もしもタイムリープして中学、あるいは高校時代の自分に会って言葉を交わせることができるなら自分に言って聞かせたい。「あなたは将来、まごうことなき美人女性フルート奏者になるのだから、人生をナナメに見ていないで、いますぐお母さんの所にいって胸の内にある悩み苦しみをすべてブチまけたうえで、素直な気持ちでフルートのお稽古に通わせてもらいなさい。あなたの夢は将来すべて叶うよ」と。
当時の私は誰よりも音楽が好きだったのに、ロクに学びもせず、楽器からも距離をおいていたのだ。中学の時、私はすごくいじめられたのだが、助けてくれたのは「学校中の嫌われ者の音楽の先生」であった。高校に入学して間もなく、音楽の先生が「あなたの声は個性的でとてもいいから、合唱部に入らないか」と誘われ、腹式呼吸など個人指導を受けたりもした。思うんだけど合唱に必要なのって個性的な声じゃなくて周りと美しくハーモニーを合せられる声ですよね。でも、どういうわけか音楽の先生は私のことをとてもかわいがってくれた。でも私は楽譜もロクに読めない莫迦で、リコーダーもまともに吹けないレベルだったから、2年になって美術を選択し、音楽の先生から逃げたのである。
いろいろな意味で人生の道を踏み外してばかり、生きてきた。
しかし、巡り巡っていまはフルートの練習をしているのである。つまりはその、ヤング時代にあこがれ、胸に秘めつつも自ら「なれるわけがない」と否定していたフルート奏者に、なっているのである。夢はやぶれまくり、ふりかえれば恥と罪しかなく、つぎはぎだらけの私の人生ではあったが、最終的には、なりたい自分になれたのである。これは誇っていいと思う。

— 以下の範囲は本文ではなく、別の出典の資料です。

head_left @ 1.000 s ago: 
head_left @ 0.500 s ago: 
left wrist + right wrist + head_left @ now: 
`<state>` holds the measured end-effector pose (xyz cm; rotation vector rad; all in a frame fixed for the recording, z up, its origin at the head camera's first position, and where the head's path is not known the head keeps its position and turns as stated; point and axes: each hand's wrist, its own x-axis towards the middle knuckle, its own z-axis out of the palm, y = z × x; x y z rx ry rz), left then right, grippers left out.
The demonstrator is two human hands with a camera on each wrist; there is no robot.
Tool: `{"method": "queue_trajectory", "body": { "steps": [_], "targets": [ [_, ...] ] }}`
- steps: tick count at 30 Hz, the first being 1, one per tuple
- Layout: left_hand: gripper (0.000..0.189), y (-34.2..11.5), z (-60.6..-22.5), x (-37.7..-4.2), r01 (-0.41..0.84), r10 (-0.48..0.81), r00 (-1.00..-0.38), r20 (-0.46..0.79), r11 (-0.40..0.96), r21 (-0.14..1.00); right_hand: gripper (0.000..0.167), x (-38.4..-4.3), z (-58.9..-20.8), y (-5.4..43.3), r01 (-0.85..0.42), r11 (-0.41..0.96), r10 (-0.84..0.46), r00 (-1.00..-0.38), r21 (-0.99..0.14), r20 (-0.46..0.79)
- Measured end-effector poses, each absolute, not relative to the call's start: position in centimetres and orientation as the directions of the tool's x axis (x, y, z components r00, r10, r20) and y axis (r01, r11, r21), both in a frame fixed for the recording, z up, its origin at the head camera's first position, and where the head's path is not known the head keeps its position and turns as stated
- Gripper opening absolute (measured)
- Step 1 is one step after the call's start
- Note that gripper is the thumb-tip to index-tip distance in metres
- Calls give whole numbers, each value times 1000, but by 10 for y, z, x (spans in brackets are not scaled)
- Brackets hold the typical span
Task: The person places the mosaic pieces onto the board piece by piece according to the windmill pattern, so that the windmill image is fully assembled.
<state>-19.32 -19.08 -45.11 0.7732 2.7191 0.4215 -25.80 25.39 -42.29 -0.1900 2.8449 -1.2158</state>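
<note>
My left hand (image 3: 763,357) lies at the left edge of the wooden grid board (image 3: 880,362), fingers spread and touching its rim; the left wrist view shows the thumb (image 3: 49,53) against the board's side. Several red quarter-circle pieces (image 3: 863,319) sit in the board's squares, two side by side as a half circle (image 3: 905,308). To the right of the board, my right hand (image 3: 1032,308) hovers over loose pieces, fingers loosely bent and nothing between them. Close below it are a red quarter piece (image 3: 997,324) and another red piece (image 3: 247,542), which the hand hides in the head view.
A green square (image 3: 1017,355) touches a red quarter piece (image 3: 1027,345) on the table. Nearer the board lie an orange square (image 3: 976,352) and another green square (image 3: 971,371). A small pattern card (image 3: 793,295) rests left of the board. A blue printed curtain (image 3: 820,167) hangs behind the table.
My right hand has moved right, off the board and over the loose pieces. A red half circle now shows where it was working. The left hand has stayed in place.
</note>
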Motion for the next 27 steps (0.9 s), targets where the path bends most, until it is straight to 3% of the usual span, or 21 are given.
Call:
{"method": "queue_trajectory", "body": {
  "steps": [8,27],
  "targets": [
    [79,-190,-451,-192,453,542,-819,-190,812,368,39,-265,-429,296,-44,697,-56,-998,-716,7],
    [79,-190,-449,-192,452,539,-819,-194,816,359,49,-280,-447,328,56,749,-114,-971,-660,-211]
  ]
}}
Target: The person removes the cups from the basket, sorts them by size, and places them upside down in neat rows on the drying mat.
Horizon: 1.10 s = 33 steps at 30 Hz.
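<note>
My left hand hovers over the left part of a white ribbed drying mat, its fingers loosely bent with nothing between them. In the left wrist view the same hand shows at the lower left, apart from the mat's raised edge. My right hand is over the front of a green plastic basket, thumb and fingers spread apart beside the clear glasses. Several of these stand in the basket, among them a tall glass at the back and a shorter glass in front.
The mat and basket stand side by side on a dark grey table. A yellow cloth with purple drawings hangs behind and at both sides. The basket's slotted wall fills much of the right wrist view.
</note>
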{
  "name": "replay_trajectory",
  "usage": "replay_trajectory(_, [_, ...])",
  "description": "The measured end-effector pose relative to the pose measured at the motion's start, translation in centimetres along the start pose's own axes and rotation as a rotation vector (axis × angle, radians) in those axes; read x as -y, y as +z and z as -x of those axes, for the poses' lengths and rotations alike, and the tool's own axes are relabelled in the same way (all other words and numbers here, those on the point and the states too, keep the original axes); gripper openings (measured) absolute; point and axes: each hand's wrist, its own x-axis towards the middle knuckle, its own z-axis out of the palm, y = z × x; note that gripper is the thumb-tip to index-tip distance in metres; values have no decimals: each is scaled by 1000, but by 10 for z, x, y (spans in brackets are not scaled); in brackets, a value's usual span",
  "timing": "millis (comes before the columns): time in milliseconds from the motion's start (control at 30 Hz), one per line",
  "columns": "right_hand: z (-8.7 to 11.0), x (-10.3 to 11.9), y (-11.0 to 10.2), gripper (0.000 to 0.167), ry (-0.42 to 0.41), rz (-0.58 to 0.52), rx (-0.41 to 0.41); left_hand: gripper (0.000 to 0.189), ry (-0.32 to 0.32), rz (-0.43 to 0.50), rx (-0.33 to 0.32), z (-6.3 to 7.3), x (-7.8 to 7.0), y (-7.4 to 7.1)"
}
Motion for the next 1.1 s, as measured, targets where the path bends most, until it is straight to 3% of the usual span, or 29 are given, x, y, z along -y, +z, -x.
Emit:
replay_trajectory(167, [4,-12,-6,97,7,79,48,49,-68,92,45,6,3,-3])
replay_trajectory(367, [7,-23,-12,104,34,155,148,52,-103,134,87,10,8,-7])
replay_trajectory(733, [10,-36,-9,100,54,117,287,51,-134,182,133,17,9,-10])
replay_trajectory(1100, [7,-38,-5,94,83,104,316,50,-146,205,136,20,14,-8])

ということで、フルートの大切さを思えばたばこなんてゴミのようなものだ、と思った。喫煙の習慣をもうやめよう、っていうか人生で初めて、心の底から「たばこをやめたい」と思ったのである。
たばこをやめることで、人生の快楽はひとつ減るわけだが、もうどうでもいいことに思われてきた。それよりもフルートのほうが大事だ。
ということで2020年の待降節は、たばこをヤメるということで迎えたわけであります。もう吸いたいとも思わない(ホントか?)。今までの、ほんとは吸いたいけどガマンしてみる、という断煙とは決定的に違う心持ちである。
5年後も、50年後も、フルートを吹いていたい。ということで、やめました。たばこ。これまでありがとな!!アディオス。